For many things that I make, I control the design and could often choose diameters to match 5C collets that I have on hand. In fact, I bought "every other collet" to save money, knowing that I can always fill the gaps any time there is a good sale some place. A 5C chuck is making its way to the top of my "next toy" list.

I don't own a broad selection of collets, in spite of enjoying them when appropriate. What I've done in several cases is to turn a sleeve that adapts the diameter to a larger collet. I try to choose one that is very close to the size in question, so the sleeve is very thin. It's easy to make the sleeve, and it need not be split in order to work well Give a sleeve a thou of clearance on the part it's to adapt, so it goes on and comes off easily, and it will hold a part as if it was collet size, even without splitting the sleeve. This can bail you out when it's Saturday afternoon and you must get the job out, with no prospects of buying the collet you need.

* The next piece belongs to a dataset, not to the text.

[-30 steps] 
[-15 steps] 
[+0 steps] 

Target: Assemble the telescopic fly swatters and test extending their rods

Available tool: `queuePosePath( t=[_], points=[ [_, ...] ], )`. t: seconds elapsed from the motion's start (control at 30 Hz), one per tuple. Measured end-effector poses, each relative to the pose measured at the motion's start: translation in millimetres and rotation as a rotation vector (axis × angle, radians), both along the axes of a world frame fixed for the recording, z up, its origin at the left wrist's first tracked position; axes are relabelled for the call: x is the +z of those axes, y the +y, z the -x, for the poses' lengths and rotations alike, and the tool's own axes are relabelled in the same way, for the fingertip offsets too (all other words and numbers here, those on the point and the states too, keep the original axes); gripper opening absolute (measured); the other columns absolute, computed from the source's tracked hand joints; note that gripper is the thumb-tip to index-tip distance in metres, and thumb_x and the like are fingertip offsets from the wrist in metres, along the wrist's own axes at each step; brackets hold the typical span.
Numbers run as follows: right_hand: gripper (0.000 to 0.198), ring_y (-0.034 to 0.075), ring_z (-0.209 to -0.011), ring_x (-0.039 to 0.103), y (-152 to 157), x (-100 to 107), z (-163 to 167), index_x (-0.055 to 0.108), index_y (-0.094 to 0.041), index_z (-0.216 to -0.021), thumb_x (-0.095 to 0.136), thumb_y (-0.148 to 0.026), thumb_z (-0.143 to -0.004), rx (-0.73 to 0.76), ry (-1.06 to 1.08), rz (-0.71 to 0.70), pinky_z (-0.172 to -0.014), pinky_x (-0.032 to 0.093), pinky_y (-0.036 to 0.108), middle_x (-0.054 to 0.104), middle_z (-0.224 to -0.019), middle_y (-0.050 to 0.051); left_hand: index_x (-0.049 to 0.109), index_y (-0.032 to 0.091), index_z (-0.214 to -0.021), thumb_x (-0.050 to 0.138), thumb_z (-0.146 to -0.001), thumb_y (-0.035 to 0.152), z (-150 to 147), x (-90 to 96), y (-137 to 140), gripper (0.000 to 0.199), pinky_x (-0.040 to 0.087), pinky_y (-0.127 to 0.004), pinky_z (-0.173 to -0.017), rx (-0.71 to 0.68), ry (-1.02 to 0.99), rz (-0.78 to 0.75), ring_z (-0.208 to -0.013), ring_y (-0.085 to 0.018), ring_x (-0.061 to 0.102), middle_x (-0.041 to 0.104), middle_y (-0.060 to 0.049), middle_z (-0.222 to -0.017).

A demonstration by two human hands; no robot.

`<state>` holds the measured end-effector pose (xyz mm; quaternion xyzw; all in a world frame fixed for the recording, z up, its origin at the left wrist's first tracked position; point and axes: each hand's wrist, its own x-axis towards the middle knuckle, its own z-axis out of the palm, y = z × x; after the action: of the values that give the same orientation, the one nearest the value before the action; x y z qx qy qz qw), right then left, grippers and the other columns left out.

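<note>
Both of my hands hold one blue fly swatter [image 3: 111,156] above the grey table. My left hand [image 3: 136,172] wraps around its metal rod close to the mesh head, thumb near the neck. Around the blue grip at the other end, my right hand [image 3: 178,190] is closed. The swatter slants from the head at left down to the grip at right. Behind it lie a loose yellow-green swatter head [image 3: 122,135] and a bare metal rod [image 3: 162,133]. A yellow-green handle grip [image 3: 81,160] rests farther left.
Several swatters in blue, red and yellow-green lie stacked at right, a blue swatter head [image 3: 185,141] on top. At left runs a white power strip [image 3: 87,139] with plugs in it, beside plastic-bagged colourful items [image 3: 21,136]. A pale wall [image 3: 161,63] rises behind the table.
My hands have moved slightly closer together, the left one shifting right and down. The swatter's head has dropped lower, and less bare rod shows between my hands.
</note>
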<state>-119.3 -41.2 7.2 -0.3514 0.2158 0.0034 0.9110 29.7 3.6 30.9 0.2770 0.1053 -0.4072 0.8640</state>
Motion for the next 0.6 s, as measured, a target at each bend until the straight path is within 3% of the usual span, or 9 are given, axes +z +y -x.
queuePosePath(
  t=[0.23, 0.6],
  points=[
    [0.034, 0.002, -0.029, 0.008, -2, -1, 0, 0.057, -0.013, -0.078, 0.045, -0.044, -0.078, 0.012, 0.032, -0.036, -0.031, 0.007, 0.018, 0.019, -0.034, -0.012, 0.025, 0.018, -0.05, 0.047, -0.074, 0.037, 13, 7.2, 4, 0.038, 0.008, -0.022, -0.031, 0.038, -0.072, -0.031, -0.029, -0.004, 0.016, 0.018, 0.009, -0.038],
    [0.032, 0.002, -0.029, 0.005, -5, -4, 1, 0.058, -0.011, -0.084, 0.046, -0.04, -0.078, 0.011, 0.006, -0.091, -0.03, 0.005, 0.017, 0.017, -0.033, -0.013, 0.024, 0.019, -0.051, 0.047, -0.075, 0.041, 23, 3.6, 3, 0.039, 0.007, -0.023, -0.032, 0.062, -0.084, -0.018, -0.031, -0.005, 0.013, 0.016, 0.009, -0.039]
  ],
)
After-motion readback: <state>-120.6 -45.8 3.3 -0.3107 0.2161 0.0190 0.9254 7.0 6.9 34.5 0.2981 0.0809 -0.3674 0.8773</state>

Bill, here's a link that will take you to a rather lengthy post I made years ago. It talks all about soft jaws, and will explain the spider I spoke of. If you explore the link, you should find enough information to answer almost any question you may have about soft jaws, and how to go about their use. I hope it helps answer some of your questions.

http://www.chaski.org/homemachinist/vie ... =44&t=4266

Harold

[schwabw]

Harold,

Much reading will need to happen on soft jaws. I just finished my first real use of the new post, and I'm sold. In particular, the parting blade and holder worked wonders. Well, it would have if I had drilled the hole as far as I thought I had The really embarrassing part is that I did it again on the second spacer

One thing that I am noticing: I have been drilling 0.25" diameter holes and I'm getting what looks like work hardening[*] and even some metal sticking to the flutes. Any idea what I am doing wrong? The bit is not exactly new and the metal is some mutt Al round stock that was standing in the corner of my garage.

[*] please keep in mind that metallurgy is a lot like chemistry, and any time something looks white to me a chemist will come along and say it's black. Translation: I could be completely wrong about the abuse that has befallen the metal.

Bill

[John Evans]

Aluminum likes really sharp tools, a drill that is a bit on the dull side will soon have metal sticking on it. A bit of lube helps and if the hole is more than 2-3 diameters deep back out and clear the chips.